A different plugin, poetry-version-plugin also supports reading the version from a Python file, bypassing this problem, although it’s marked as experimental.

Fourth, this is conceivably something Poetry could fix. The problem is that pyproject.toml serves multiple purposes: versions, dependencies, and more. Unlike a full install, however, for the purpose of installing dependencies you probably only need poetry.lock, so Poetry could support installing just with that.

I considered filing an issue, but there are already hundreds of issues in the tracker and I felt a little bad.

Why is everything broken?

A consistent theme with Docker packaging is that nothing works quite right.
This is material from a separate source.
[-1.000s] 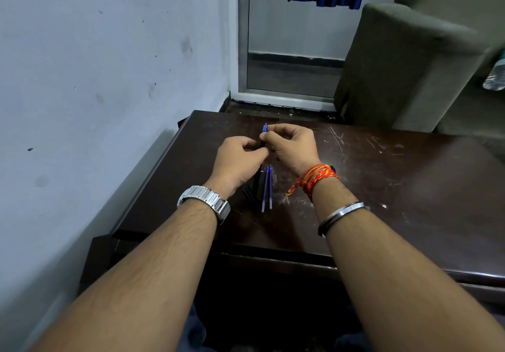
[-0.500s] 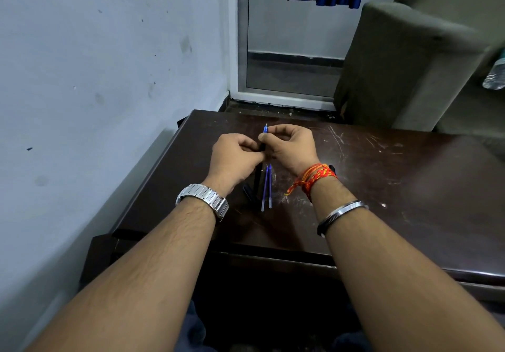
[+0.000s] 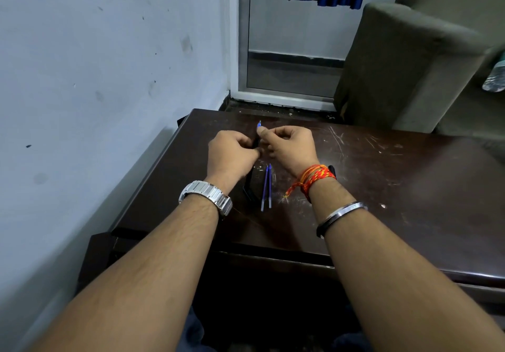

Docker packaging interacts badly with everything from Unix signals—a 50-year-old technology!—to quite recent projects like Poetry.

So why is that? Partially, it’s because these technologies have their own issues. For example, the interaction of Unix signals, shells, and terminals is extremely complex to the point where I immediately forget how it works every time I attempt to (re)learn it.

But the problem with Poetry is arguably down to the way Docker’s build works: Dockerfiles are essentially glorified shell scripts, and the build system semantic units are files and complete command runs. There is no way in a normal Docker build to access the actually relevant semantic information: in a better build system, you’d only re-install the changed dependencies, not reinstall all dependencies anytime the list changed.

Hopefully someday a better build system will eventually replace the Docker default. Until then, it’s square pegs into round holes.